CHICOPEE, Mass. (WWLP) – On the morning of April 18th, Nepal time, an avalanche on Mount Everest killed 16 Sherpa who were rigging ropes along a trail. The news shocked the world.
One of the hundreds of climbers on the mountain was documentary filmmaker Thom Pollard, a Wilbraham native, who is also a former 22News reporter.
Thom Pollard spoke with 22News anchor Barry Kriger via SKYPE Thursday night, just before he began his trek back down the mountain, and his journey back home to the USA.
Pollard traveled to Mt. Everest to chronicle the effort of a California man who, at 68-years-old, wanted to be the oldest person ever to reach the summit of Mt. Everest. Pollard said the mission of the documentary changed after the deadly avalanche.

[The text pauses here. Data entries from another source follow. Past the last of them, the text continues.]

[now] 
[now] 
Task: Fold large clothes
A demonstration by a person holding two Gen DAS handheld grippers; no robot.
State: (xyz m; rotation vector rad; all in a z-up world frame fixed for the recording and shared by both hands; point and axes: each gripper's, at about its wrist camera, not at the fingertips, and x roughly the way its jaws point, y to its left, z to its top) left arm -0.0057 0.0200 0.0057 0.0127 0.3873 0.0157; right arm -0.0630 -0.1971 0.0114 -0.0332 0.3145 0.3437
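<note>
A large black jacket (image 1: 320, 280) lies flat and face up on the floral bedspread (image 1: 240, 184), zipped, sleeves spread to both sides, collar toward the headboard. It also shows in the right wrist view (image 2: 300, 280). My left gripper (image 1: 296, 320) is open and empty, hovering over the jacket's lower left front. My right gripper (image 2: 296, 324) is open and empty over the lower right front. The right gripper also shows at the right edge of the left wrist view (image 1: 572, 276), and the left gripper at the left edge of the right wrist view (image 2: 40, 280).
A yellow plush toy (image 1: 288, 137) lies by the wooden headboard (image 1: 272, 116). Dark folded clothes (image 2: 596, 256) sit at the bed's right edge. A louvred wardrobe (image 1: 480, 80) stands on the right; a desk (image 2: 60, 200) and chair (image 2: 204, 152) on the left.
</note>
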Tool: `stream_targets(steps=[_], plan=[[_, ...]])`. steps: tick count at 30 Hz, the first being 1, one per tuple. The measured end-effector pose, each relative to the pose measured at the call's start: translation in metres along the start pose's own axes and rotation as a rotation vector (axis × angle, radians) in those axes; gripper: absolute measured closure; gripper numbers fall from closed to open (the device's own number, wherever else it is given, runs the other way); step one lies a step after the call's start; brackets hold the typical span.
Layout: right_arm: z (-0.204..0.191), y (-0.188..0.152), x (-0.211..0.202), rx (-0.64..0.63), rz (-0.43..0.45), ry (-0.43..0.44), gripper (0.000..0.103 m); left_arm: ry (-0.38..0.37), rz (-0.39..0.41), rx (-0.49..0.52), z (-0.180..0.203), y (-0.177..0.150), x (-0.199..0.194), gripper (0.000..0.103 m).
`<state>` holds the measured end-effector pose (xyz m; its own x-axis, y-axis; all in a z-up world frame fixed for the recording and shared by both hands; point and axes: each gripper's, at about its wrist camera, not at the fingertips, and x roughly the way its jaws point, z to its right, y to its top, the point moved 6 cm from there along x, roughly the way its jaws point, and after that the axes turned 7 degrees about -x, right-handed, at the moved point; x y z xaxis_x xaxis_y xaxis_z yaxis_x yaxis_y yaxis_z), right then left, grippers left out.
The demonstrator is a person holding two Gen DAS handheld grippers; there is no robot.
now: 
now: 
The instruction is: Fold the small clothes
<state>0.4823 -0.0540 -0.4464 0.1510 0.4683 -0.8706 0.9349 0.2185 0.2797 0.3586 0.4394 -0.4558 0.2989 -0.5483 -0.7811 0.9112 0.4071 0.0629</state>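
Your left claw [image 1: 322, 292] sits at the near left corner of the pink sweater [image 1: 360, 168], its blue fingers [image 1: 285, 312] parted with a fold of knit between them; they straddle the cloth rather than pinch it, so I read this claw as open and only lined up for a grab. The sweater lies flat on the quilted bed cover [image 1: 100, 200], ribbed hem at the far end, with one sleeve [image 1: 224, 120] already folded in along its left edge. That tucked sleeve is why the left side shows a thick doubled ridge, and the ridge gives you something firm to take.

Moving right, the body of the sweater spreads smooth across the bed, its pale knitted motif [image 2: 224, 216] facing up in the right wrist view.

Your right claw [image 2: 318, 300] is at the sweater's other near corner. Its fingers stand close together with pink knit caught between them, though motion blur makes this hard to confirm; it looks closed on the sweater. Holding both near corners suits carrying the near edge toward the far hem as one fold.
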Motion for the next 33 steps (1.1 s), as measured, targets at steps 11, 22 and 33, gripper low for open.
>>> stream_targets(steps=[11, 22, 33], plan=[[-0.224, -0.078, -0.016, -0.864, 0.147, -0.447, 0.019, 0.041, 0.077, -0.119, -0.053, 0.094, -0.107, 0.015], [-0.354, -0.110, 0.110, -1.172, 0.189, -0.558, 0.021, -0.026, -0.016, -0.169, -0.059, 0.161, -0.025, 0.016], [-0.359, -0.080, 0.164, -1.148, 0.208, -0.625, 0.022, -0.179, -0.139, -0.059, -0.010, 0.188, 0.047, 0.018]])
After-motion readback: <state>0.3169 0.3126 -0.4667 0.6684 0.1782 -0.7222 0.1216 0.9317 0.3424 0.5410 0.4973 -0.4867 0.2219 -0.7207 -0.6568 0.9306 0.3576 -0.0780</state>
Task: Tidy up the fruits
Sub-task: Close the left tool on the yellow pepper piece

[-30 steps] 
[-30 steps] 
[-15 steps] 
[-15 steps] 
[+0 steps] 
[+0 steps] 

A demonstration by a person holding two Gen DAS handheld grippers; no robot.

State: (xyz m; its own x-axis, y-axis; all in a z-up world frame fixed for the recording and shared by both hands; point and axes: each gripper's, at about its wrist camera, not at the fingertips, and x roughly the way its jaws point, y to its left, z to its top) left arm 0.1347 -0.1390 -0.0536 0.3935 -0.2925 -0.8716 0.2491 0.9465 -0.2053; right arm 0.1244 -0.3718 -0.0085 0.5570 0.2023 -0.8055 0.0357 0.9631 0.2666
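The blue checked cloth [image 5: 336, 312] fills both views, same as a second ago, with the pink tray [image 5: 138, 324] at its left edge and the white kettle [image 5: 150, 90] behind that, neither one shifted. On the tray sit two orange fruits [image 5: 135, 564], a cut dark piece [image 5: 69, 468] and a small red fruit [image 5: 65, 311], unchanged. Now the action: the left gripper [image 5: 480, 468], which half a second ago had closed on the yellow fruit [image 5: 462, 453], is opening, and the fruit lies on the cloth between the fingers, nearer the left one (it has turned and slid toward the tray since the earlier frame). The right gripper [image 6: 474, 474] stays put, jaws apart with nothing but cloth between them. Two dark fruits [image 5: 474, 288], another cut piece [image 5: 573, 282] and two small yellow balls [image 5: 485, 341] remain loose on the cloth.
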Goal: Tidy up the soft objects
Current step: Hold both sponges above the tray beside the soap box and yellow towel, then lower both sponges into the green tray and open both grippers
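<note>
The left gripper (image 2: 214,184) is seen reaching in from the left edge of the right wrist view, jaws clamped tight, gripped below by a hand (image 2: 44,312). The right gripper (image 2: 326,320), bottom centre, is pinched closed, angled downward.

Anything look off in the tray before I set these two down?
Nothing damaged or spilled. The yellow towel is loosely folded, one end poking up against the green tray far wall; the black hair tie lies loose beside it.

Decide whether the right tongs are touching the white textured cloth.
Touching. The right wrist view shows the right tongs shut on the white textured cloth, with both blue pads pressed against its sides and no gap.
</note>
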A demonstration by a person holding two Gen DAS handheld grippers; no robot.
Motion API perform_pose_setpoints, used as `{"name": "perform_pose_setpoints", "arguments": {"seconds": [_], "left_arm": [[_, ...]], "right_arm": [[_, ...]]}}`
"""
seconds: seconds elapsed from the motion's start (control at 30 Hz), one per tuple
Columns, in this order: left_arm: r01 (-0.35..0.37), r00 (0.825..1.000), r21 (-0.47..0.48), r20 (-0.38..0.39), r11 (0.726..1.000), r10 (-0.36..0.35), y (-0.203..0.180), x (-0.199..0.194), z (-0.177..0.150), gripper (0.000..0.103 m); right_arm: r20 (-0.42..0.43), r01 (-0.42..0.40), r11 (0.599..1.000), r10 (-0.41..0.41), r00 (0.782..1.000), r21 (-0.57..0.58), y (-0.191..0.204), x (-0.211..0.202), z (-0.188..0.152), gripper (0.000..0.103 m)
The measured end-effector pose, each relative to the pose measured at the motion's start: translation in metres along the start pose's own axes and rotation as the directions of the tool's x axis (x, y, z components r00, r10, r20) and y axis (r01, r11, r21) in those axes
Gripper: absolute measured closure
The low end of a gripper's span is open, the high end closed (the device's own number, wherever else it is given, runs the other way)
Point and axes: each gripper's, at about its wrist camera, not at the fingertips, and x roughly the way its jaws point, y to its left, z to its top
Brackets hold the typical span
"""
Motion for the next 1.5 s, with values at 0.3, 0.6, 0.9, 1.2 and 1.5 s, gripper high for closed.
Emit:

He told 22News how, on the morning of the 18th he said he noticed numerous helicopters shuttling up and down the mountain, and how the tragic news trickeled into base camp.
“As the day wore on, we became increasingly aware that the number of people killed in the avalanche wasn’t four. We had heard 5, 6, 7, 8, 9, 10, and it wasn’t until later that evening that we heard the absolutely unbelievable number of 16 lost in the avalanche.” Pollard said, “And as you might imagine it was such a tragedy there were no words to (express) it. We were stunned and absolutely blown away by the scene that had taken place only a mile or two away from us.”
Thom said his documentary transformed into a story about the aftermath of the catastrophe, and about paying respect to the three Sherpa whose bodies are still buried in the piles of ice and snow from the avalanche.
While there are still some “holdouts,” as Thom calls them, he told 22News that almost all of the hundreds of climbers who’ve assembled in the various base camps on Everest have decided to write off their expeditions and put their dreams of reaching the “top of the world” on hold, until another day, another year.
Watch the video above to see the entire interview with Thom, where he describes the long process of getting acclimated to altitude, and how the subject of his documentary, while physically fit, was experiencing health problems associated with living at nearly 17,000 feet above sea level.
Thom also talks about his first experience on Mt. Everest 15 years ago, where he was part of PBS “NOVA” crew, and decided against taking the summit, to instead shoot the site where they discovered the body of a famous climber who’d been lost on the mountain for more than 70 years.